Lo anterior supone reconocer que existe un país en que las prácticas de arte mayoritarias son
pre y tardo modernas, y que coexisten en un espacio de reconocimiento local
que, a su vez, reproduce sus propias
condiciones de reproducción, con sus héroes locales y sus públicos de culto. Viven como ghettos y practican un arte ritual
que fortalece el sentimiento de pertenencia de las comunidades.
Respecto de esta situación, las autoridades de cultura ponen en pie un paquete de programas
destinados a lograr que, a lo menos los artistas tardo-modernos, adquieran
hábitos contemporáneos. Para eso envían a través de todo el país a artistas
consagrados, validados por la autoridad metropolitana, para que enseñen a
fabricar un portafolio. Pero estos enviados no les advierten que no hay, en la
plaza, quien reciba portfolios, porque los espacios ya están distribuidos de
acuerdo a una correlación de fuerzas en cuya tensión ellos ni siquiera
participan.
Los artistas más avergonzados, al menos, hacían en región
algo así como “clínicas rápidas”, para cumplir con el mito de la accesibilidad
a circuitos que están vedados a los artistas subalternos. Este maltrato está en
la base de la inhabilidad e ineficacia de los programas de acarreo de la
autoridad. No funciona. Solo son prestaciones de compensación para artistas de
región que jamás podrán formar parte de circuito alguno, porque la relación de
la autoridad con ellos no tiene dicho propósito, sino mantener ilusiones a bajo
costo, invitando a curadores locales que
son los que, finalmente, hacen su negocio, adeudándose, dicho sea de paso, con
agentes que no poseen crédito alguno.
Entonces, la solución está en el territorio. ¿Qué significa,
en arte, conocer un territorio? De
manera muy simple, convertirlo en paisaje. Más bien, producirlo como tal. En esa producción se condensa la decibilidad
de la naturaleza como paisaje. El territorio es el paisaje en su andamiaje
anticipado. Cierto tipo de prácticas
humanas poseen esta constructividad; les llamaremos prácticas de infraestructura. Y sobre ellas se levanta la representación de
lo habitable.
Desde ya, no utilicemos la palabra arte. Eso
queda para los carreristas de la región metropolitana. Recuperemos las prácticas simbólicas
realizadas, tanto por artistas como por no-artistas, que son reconocibles a
partir de una problemática específica,
que define la pregnancia e inscriptividad de un imaginario local. Esta problemática puede ser de carácter
político, económico, sanitario, literario, barrial, deportivo, culinario, por mencionar algunas de estas
prácticas de “lo común” y se define por la combinación de preguntas adversas
que dan cuenta de su contradictorio modo
de comparecer en la vida cotidiana de una población compleja.

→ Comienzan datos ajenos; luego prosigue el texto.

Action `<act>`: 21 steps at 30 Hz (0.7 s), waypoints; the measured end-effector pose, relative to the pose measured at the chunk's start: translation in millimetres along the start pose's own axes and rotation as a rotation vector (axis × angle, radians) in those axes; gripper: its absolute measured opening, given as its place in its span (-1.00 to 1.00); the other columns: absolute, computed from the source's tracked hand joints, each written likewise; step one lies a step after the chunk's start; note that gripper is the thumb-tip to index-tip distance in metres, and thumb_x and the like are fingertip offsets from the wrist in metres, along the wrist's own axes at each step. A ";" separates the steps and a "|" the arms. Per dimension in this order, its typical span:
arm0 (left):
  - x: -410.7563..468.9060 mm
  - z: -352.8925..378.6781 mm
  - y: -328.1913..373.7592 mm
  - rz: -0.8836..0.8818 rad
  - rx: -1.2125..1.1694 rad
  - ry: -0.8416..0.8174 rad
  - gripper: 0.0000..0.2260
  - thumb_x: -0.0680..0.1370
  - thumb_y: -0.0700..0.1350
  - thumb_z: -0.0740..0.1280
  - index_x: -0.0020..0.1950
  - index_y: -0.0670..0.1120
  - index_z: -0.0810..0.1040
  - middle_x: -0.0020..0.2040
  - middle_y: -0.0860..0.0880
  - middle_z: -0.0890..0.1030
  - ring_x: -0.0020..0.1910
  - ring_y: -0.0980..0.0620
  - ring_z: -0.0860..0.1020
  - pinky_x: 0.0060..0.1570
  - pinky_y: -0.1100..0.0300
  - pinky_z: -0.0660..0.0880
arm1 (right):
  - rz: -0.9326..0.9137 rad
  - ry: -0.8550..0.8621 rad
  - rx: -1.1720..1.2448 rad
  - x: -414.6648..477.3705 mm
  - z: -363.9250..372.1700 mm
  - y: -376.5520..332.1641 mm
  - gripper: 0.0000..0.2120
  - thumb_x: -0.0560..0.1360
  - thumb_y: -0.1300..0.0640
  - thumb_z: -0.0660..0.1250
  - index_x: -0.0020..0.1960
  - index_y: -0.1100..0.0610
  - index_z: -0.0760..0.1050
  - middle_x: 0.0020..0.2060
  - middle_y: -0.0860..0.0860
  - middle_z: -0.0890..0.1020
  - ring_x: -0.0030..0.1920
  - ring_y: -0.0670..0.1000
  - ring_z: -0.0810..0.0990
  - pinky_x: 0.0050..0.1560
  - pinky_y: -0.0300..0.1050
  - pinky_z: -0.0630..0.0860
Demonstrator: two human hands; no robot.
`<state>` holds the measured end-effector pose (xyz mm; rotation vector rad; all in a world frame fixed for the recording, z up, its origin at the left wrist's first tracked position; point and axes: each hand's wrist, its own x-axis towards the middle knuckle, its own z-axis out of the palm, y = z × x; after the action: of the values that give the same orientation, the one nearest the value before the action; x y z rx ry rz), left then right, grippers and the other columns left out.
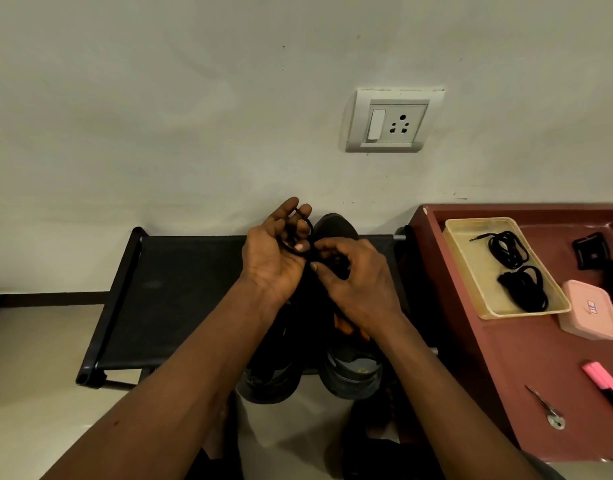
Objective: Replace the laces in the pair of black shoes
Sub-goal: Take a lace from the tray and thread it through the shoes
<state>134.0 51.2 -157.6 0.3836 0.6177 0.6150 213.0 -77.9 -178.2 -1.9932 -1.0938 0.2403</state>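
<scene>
Two black shoes stand side by side on a low black rack (166,292), heels toward me: the left shoe (270,382) and the right shoe (353,375), whose toe shows beyond my hands. My left hand (277,258) is raised palm up with a black lace (303,233) looped around its curled fingers. My right hand (353,275) pinches the same lace just beside it, above the shoes. Two coiled black laces (509,251) (525,287) lie in a pale yellow tray (471,271) on the table to the right.
A reddish-brown table (526,368) stands to the right, carrying a pink box (589,310), black objects (590,251), a pink marker (604,379) and a small metal tool (545,408). A wall socket (393,121) is above. Pale floor lies left of the rack.
</scene>
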 end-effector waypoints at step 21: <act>-20.3 -5.1 -2.0 0.751 1.535 -0.218 -0.70 0.57 -0.06 0.41 0.30 0.04 0.59 0.17 0.16 0.64 0.13 0.21 0.61 0.21 0.05 0.58 | 0.070 0.008 0.313 11.3 -34.6 17.0 -0.78 0.57 0.25 0.45 0.12 -0.01 0.70 -0.03 -0.12 0.72 0.04 -0.13 0.69 0.03 -0.22 0.64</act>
<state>118.4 37.5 -154.0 2.1606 0.6307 0.6834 248.0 -93.7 -166.3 -1.7509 -0.9200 0.4145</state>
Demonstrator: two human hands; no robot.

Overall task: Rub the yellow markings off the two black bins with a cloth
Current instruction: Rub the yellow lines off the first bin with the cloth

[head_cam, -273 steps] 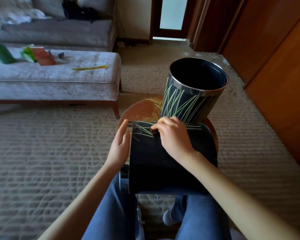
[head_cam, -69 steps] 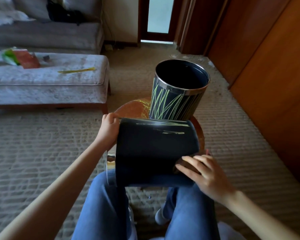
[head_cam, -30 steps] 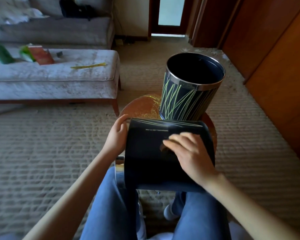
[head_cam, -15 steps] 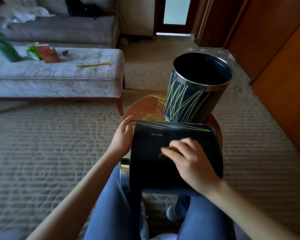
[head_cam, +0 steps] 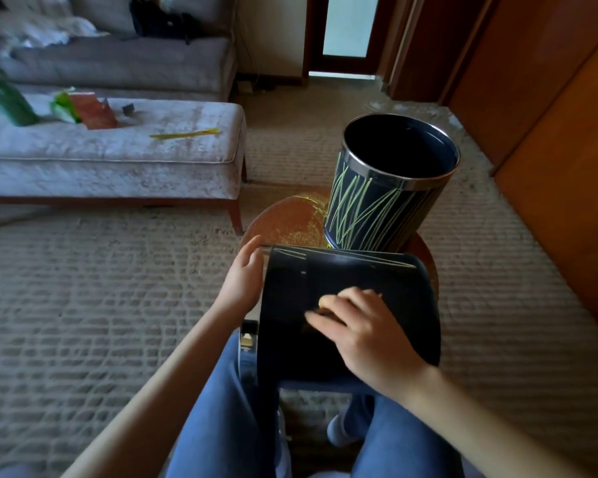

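Saw black cylindrical chrome-rimmed bin [head_cam: 342, 281] sideways on lap mostly clean, yellow markings [head_cam: 346, 257] left at far edge; left hand [head_cam: 244, 281] flat on rim end, right hand [head_cam: 363, 334] pressed on side, whether clutching cloth untellable; second upright black bin [head_cam: 377, 208] on round wooden worktop [head_cam: 283, 222] fully striped, undone.

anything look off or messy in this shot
Yes: yellow scribbles mark the round wooden table, beside the base of the upright bin, which is itself covered in yellow lines. The bin on the lap lies on its side, with a few lines left along its far edge.
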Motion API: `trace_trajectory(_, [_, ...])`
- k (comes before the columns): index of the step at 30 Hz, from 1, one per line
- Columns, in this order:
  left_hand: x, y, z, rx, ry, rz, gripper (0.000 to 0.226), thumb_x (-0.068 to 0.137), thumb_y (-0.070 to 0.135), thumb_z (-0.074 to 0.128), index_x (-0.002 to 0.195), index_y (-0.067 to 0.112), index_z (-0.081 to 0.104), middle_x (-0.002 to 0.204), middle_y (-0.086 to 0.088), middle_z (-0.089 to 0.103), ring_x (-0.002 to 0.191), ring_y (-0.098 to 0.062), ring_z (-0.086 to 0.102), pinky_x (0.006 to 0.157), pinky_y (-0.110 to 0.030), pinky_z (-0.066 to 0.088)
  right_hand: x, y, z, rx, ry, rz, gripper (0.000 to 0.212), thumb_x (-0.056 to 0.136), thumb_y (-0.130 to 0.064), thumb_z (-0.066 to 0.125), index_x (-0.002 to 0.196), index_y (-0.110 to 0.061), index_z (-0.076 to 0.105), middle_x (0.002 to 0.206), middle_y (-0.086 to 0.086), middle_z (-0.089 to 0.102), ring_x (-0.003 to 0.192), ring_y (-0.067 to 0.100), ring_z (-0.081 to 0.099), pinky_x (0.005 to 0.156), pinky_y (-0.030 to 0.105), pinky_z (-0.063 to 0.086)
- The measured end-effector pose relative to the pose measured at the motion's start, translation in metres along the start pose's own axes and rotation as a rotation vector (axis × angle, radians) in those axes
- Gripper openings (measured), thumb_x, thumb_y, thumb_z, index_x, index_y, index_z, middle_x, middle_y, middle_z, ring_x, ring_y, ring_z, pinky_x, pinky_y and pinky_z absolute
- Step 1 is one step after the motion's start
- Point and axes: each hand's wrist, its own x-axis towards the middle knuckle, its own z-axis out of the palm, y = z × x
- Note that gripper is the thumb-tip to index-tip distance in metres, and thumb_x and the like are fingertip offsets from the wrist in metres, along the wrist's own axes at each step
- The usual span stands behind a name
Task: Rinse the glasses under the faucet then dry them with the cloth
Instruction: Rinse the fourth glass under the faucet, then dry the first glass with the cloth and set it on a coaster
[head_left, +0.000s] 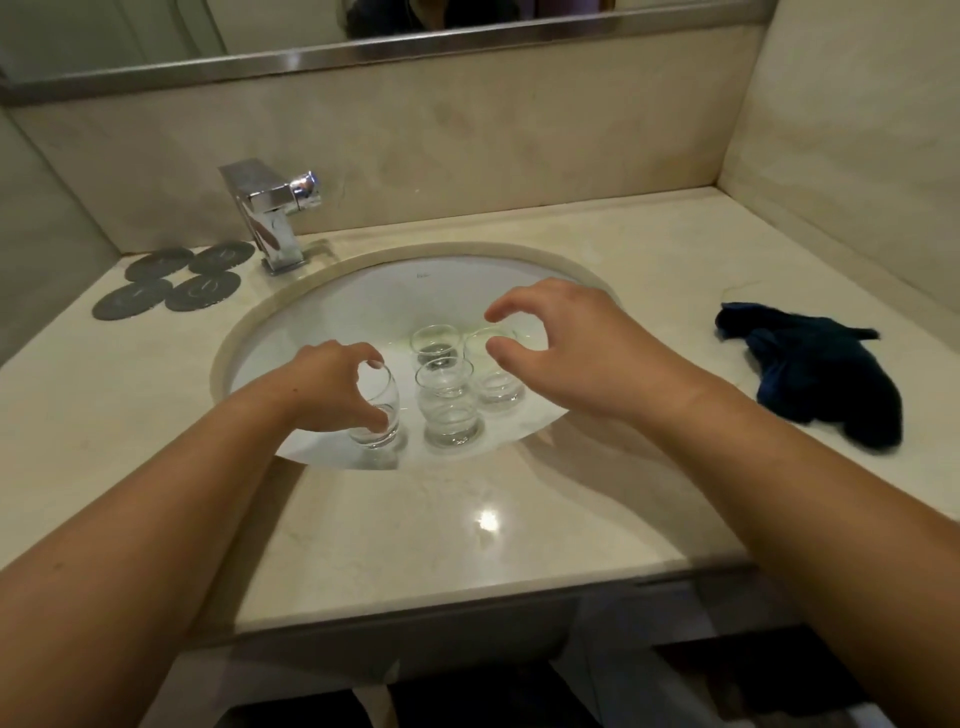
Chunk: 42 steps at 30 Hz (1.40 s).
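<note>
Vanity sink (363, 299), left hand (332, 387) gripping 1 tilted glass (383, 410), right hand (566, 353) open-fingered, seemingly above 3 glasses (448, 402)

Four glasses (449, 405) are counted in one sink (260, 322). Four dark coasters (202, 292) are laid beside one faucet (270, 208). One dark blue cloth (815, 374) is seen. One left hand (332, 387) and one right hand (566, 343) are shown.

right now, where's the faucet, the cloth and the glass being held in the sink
faucet (274, 228): head view, on its chrome column
cloth (821, 374): head view, middle of the dark blue bundle
held glass (385, 397): head view, on its clear side wall
</note>
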Motion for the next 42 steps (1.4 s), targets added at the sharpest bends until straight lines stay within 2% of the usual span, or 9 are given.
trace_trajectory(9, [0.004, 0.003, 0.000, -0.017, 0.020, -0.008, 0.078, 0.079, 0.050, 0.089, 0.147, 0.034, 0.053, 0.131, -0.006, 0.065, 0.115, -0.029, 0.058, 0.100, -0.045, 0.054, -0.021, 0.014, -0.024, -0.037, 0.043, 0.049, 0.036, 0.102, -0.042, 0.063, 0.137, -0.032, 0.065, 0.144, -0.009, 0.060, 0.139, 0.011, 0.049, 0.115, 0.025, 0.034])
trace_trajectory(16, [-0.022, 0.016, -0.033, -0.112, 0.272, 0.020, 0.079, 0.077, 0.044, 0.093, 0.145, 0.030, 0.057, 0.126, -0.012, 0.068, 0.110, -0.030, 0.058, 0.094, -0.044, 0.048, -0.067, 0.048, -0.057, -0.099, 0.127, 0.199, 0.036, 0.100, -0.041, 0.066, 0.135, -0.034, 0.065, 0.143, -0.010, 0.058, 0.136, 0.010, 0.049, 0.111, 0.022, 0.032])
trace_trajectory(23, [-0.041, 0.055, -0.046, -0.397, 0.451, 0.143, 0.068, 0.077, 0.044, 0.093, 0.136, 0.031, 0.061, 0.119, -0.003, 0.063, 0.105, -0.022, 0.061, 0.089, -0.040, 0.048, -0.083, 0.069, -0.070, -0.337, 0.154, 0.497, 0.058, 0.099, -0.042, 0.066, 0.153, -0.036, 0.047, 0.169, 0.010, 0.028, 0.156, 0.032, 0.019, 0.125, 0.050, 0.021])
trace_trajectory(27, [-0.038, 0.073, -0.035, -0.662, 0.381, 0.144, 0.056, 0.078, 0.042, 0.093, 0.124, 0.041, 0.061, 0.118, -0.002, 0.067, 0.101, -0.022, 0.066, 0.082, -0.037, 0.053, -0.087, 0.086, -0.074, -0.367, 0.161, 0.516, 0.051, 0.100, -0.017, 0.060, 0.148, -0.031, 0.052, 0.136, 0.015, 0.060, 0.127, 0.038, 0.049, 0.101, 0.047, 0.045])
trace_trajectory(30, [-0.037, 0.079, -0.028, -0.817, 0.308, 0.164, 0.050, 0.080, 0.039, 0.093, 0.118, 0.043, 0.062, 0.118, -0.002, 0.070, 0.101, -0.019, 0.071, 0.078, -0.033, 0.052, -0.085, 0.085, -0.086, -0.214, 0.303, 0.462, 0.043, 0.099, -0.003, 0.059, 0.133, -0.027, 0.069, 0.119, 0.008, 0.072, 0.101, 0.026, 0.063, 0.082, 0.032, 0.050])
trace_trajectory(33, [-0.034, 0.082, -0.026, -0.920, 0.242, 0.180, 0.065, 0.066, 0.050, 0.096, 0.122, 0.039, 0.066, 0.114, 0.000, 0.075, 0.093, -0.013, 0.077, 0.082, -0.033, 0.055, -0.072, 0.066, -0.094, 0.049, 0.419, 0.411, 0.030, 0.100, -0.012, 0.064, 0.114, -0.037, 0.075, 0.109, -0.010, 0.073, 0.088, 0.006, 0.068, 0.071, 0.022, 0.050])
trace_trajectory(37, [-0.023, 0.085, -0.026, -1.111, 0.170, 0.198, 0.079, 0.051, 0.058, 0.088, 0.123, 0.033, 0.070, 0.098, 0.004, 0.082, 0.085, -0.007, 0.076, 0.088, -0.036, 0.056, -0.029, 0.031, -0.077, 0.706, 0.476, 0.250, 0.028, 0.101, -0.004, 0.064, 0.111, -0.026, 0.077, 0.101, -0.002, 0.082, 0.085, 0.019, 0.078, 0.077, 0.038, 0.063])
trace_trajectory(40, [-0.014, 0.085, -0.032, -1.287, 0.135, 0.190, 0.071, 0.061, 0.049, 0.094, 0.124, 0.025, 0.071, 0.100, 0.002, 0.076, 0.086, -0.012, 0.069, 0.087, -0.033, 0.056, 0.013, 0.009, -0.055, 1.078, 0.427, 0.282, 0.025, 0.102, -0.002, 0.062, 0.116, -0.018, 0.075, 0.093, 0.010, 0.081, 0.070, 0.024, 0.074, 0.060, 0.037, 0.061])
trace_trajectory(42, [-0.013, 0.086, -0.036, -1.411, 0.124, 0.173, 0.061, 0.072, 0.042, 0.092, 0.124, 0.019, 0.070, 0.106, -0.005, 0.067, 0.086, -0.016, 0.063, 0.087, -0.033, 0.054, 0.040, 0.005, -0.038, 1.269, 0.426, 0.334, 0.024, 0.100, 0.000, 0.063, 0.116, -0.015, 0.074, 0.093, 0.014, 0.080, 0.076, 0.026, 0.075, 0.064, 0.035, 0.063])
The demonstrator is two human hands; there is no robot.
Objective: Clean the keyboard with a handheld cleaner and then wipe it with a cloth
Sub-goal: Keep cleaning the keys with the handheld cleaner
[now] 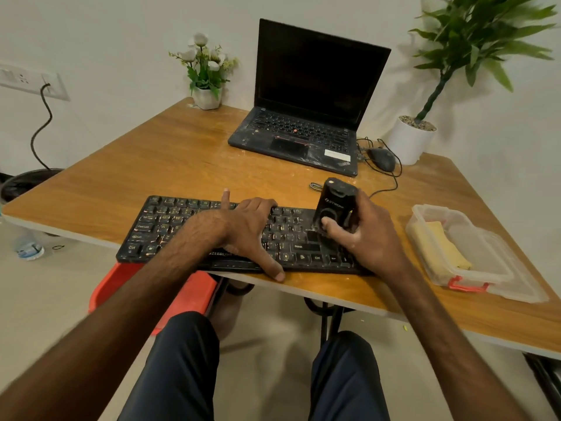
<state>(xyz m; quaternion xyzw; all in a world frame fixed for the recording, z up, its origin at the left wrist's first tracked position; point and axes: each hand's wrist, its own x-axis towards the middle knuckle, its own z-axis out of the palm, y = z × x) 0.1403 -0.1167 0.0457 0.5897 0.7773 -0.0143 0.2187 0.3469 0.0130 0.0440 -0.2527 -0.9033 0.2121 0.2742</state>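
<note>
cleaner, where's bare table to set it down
Widest bare table lies left of the laptop, between the flower pot and the keyboard. A narrow strip runs between keyboard and box. Crowded behind the cleaner: mouse, cables, plant pot.

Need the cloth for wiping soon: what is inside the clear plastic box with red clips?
A folded yellow cloth lies inside the clear plastic box, along its left side. The rest of the box looks bare. Whatever is under the cloth is covered.

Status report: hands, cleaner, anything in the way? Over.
Left hand flat on the keyboard. Right hand grips the handheld cleaner, nose down on right-side keys. Yellow cloth lies in the plastic box. Nothing blocking the keys.
</note>
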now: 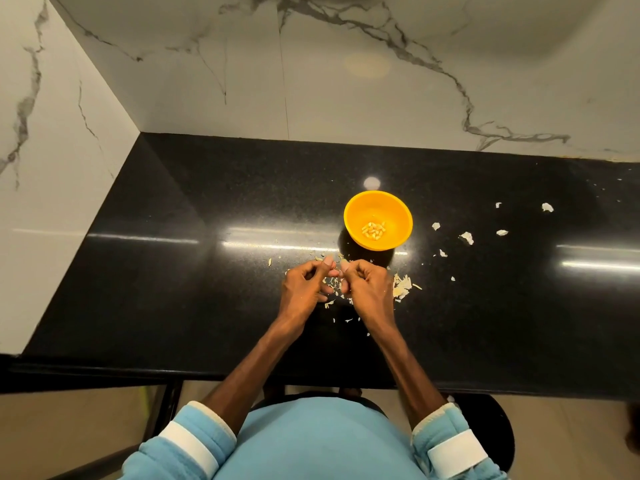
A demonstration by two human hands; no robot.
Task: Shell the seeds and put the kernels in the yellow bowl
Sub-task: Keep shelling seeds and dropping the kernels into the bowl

A lo anterior, hay que agregar lo siguiente: que el operador
visual que suele ser reconocido en la metrópoli como artista, al estar sometido a la presión simbólica de
los imaginarios locales, no puede sino intervenir en lo real como un etnógrafo de pacotilla, poniendo en
crisis la “producción de presencia” que lo habilita, a condición de revertir el “conocimiento crítico de su impostura” como
insumo para la narración de la falla sobre la que edifica su enunciación como práctica.